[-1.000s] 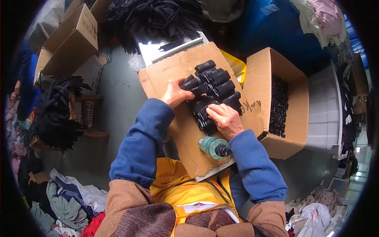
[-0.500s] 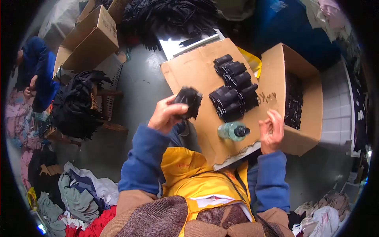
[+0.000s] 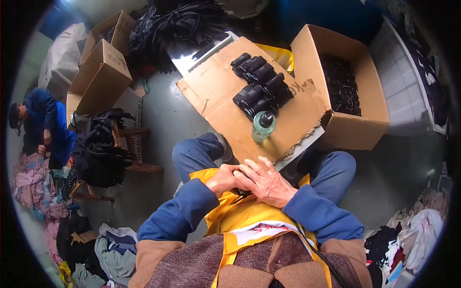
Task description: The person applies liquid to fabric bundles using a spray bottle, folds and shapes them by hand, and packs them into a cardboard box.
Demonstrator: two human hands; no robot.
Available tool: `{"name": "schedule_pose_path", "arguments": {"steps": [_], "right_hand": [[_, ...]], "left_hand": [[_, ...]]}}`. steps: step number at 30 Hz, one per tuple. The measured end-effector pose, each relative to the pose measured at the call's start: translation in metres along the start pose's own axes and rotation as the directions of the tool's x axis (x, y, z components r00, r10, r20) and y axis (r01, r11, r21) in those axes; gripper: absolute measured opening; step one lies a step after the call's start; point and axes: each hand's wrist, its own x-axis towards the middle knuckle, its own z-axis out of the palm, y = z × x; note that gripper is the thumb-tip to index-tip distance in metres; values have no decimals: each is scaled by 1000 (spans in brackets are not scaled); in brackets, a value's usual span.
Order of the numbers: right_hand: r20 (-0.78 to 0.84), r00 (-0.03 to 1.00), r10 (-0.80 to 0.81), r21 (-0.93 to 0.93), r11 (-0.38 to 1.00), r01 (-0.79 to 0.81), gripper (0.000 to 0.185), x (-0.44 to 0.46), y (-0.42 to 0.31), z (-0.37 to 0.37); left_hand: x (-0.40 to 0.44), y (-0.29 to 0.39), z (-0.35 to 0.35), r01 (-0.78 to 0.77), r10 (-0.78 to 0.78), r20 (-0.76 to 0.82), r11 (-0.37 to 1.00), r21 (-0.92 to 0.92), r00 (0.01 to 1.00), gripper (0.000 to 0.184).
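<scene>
My left hand [image 3: 222, 179] and my right hand [image 3: 269, 183] are together over my lap, in front of the cardboard sheet [image 3: 211, 91]. The right fingers curve over the left ones, and both hands look closed. Under them shows a little of a black cloth bundle [image 3: 243, 193]; most of it is hidden. Several rolled black cloth bundles [image 3: 261, 79] lie in rows on the cardboard. Closer to my hands stands a greenish clear bottle [image 3: 262, 130] with a dark cap, upright.
An open cardboard box [image 3: 357, 129] at the right holds many black bundles. Black cloth strips [image 3: 180, 29] heap behind the cardboard, and more hang over a wooden stool [image 3: 144, 168] at the left. Beyond it a person in blue [image 3: 45, 115] bends over pink cloth [image 3: 38, 177].
My left hand has brought the black bundle from beside the cardboard down to my lap. My right hand has moved left to join it. The view has shifted.
</scene>
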Motion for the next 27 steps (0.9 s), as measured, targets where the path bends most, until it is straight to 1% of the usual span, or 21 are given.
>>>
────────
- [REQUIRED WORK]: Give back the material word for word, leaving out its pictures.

- [EXERCISE OUTPUT]:
[-1.000s] 
[-0.500s] 
[+0.000s] 
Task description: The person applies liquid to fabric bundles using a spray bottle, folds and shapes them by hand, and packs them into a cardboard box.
Demonstrator: two human hands; no robot.
Available tool: `{"name": "schedule_pose_path", "arguments": {"steps": [_], "right_hand": [[_, ...]], "left_hand": [[_, ...]]}}`. steps: step number at 30 Hz, one per tuple. The measured end-effector pose, each relative to the pose measured at the call's start: translation in metres along the start pose's own axes and rotation as the directions of the tool's x axis (x, y, z components r00, r10, r20) and y axis (r01, r11, r21) in those axes; gripper: absolute measured opening; step one lies a step after the call's start; point and axes: each hand's wrist, its own x-axis towards the middle knuckle, its own z-axis out of the palm, y = z × x; note that gripper is the thumb-tip to index-tip distance in metres; values have no decimals: each is scaled by 1000 (spans in brackets are not scaled); in brackets, a value's usual span.
Order of the numbers: right_hand: r20 (-0.78 to 0.84), r00 (-0.03 to 1.00), r10 (-0.80 to 0.81), r21 (-0.93 to 0.93), r11 (-0.38 to 1.00), r01 (-0.79 to 0.81), gripper (0.000 to 0.185), x (-0.44 to 0.46), y (-0.42 to 0.31), z (-0.37 to 0.37); left_hand: x (-0.40 to 0.44), y (-0.29 to 0.39), z (-0.35 to 0.35), r01 (-0.78 to 0.77), r10 (-0.78 to 0.78), r20 (-0.76 to 0.82), r11 (-0.37 to 1.00), r21 (-0.92 to 0.92), r00 (0.01 to 1.00), gripper (0.000 to 0.184).
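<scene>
My left hand [image 3: 222, 179] and my right hand [image 3: 269, 183] are together over my lap, in front of the cardboard sheet [image 3: 211, 91]. The right fingers curve over the left ones, and both hands look closed. Under them shows a little of a black cloth bundle [image 3: 243, 193]; most of it is hidden. Several rolled black cloth bundles [image 3: 261, 79] lie in rows on the cardboard. Closer to my hands stands a greenish clear bottle [image 3: 262, 130] with a dark cap, upright.
An open cardboard box [image 3: 357, 129] at the right holds many black bundles. Black cloth strips [image 3: 180, 29] heap behind the cardboard, and more hang over a wooden stool [image 3: 144, 168] at the left. Beyond it a person in blue [image 3: 45, 115] bends over pink cloth [image 3: 38, 177].
My left hand has brought the black bundle from beside the cardboard down to my lap. My right hand has moved left to join it. The view has shifted.
</scene>
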Motion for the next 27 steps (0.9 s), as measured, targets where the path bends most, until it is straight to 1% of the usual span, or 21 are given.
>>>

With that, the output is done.